REPUBLIKA.CO.ID, JAKARTA -- Selama dua bulan terakhir, kehebohan publik tentang ekstremisme Islam telah melanda Eropa.
Pertama, Presiden Prancis Emmanuel Macron mempresentasikan lima poin rencana untuk melawan separatisme Islam. Kemudian kedua, serangan teroris melanda Paris, Dresden, Conflans-Sainte-Honorine, Nice, dan Wina di antaranya yang sangat brutal serta mengerikan serangan terhadap Samuel Paty.
Dalam artikel yang ditulis Patrycja Sasnal dan dipublikasikan European Council On Foreign Relations menyampaikan bahwa peristiwa-peristiwa ini mendorong pernyataan bersama dari menteri dalam negeri dan pejabat Uni Eropa tentang memerangi terorisme.
Debat publik tentang terorisme sekarang penuh dengan ide-ide berisiko dan berpotensi kontraproduktif, tetapi menghindari ide-ide yang aman dan produktif.
Di antara inisiatif yang diusulkan adalah pembentukan lembaga Eropa untuk melatih para imam, sebuah gagasan yang dipromosikan Presiden Dewan Eropa Charles Michel.
Proyek ini secara implisit tidak menghormati institusi Islam yang ada di Eropa, seperti yang telah dijelaskan isham Hellyer. Sama pentingnya gagasan itu tidak praktis karena agama yang dikendalikan negara melahirkan ekstremisme, seperti yang dapat dilihat di beberapa negara mayoritas Muslim.
Misalnya, negara Mesir telah menindak agama sejak 1950-an. Ia telah melatih dan memberi lisensi kepada para imam dengan ketat dan mendikte khutbah Jumat.
Hasilnya adalah perjuangan yang hampir konstan antara negara dan ekstremis yang mengarah pada otoritarianisme yang lebih besar dan pada gilirannya, menghasilkan tanggapan ekstremis yang lebih intens sebagai bagian dari lingkaran setan.
Hanya para pemimpin agama dan institusi lokal yang kredibel yang dapat menjadi pemberi pengaruh yang dicari Uni Eropa.
Ini terjadi karena agama yang dikendalikan negara tidak memiliki kredibilitas dan keaslian, hal itu mendorong orang-orang percaya ke jalan yang tampaknya lebih asli dari inspirasi keagamaan, seperti yang disediakan televangelis selebriti. Alih-alih mencari jawaban religius di rumah fatwa (keputusan agama) resmi yang dikontrol negara, banyak Muslim mencari jawaban di internet yang sekarang tak ubahnya menjadi rumah fatwa terbesar di dunia.
Rumah itu sulit dikendalikan.

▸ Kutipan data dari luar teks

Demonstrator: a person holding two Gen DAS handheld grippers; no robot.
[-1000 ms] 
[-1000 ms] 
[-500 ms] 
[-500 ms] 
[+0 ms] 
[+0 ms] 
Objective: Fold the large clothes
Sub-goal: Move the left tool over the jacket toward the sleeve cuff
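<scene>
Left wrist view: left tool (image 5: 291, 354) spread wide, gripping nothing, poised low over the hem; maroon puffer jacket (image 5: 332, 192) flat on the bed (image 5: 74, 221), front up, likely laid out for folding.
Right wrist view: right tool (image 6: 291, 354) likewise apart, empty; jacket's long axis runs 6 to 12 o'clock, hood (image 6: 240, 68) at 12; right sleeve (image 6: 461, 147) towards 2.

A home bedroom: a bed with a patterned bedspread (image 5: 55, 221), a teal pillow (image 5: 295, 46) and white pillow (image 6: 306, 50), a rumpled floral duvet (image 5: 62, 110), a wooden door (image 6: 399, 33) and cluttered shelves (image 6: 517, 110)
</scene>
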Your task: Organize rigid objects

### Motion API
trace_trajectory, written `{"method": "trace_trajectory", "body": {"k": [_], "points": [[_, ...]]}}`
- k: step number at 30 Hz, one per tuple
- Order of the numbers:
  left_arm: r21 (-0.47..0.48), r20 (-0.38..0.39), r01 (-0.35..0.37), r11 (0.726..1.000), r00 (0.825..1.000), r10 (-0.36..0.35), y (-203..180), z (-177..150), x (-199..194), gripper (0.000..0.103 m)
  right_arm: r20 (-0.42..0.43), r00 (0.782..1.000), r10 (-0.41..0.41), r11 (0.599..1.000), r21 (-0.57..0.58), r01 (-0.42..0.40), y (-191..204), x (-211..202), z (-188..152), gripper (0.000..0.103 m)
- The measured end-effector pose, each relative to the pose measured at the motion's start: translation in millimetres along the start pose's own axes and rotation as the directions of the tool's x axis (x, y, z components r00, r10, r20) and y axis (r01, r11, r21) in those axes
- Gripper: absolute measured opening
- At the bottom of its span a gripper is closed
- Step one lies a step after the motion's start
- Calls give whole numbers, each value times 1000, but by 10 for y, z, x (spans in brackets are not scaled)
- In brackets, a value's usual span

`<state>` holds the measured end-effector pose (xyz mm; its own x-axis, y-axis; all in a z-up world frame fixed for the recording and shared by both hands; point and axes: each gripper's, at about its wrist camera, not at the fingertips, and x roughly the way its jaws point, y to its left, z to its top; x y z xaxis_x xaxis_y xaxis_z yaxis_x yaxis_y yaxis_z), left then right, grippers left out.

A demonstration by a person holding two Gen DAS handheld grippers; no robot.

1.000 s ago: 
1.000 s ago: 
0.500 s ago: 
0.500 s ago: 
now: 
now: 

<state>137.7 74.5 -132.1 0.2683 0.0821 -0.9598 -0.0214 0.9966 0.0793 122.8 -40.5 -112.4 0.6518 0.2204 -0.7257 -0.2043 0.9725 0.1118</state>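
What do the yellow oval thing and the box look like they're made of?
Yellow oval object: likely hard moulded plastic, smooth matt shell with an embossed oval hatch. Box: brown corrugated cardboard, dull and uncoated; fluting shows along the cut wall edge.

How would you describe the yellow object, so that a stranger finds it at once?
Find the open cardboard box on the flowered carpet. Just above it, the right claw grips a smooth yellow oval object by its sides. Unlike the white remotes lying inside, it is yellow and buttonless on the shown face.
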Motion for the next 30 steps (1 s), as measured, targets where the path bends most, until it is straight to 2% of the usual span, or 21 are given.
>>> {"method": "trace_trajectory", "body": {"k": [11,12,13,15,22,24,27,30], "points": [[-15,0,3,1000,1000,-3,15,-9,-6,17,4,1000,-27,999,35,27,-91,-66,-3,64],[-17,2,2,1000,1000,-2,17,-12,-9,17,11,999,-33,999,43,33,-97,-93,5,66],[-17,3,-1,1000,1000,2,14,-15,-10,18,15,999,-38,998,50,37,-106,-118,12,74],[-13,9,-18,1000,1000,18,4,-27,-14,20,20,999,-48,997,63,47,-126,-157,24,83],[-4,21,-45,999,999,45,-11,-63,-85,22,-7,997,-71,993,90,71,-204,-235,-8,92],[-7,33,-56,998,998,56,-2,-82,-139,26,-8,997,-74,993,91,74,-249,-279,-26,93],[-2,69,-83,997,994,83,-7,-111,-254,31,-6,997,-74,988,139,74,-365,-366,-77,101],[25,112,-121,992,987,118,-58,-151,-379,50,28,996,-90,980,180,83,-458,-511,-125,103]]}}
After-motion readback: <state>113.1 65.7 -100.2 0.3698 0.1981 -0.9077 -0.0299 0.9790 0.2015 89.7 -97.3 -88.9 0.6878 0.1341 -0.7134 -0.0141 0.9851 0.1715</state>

Oleh karena itu hanya para pemimpin agama dan institusi lokal yang kredibel yang dapat menjadi pemberi pengaruh yang dicari oleh Uni Eropa. Lembaga-lembaga ini tidak dapat direkayasa secara sosial melalui dana kontra-terorisme (bahkan jika mereka dapat lebih mengandalkan dana pendidikan negara Eropa daripada amal).
Dampak Agama dan politik Eropa
Para pemimpin Eropa tampaknya masih sedikit memahami tentang agama, khususnya Islam. Paul Tillich, seorang filsuf dan teolog Jerman-Amerika, terkenal menggambarkan religiusitas sebagai masalah perhatian utama. Maksudnya adalah sikap religius sangat sulit untuk dinegosiasikan atau dikendalikan, tetapi sangat mempengaruhi keputusan dan politik.
Sesaat sebelum meninggalkan jabatan sebagai perwakilan tinggi untuk kebijakan luar negeri dan keamanan, Federica Mogherini melakukan upaya terakhir untuk membantu Uni Eropa memahami sikap beragama, termasuk Islam, dengan menciptakan platform yang disebut Pertukaran Global tentang Agama di Masyarakat.
Secara politis, ini adalah konsekuensi bahwa Islam adalah yang paling ‘Protestan’ dari monoteisme besar, ia rawan reformasi (Islam memang bisa digambarkan sebagai reformasi permanen), seperti yang dikatakan Ernest Gellner.
Ia secara konstan berubah dan keluar dari dogma pada dasarnya, dapat dicetak. Plastisitasnya dapat memiliki implikasi sosial dan politik yang positif. Islam Eropa telah berkembang, yang sesuai dengan sistem demokrasi yang memiliki kebebasan beragama dan berkeyakinan total.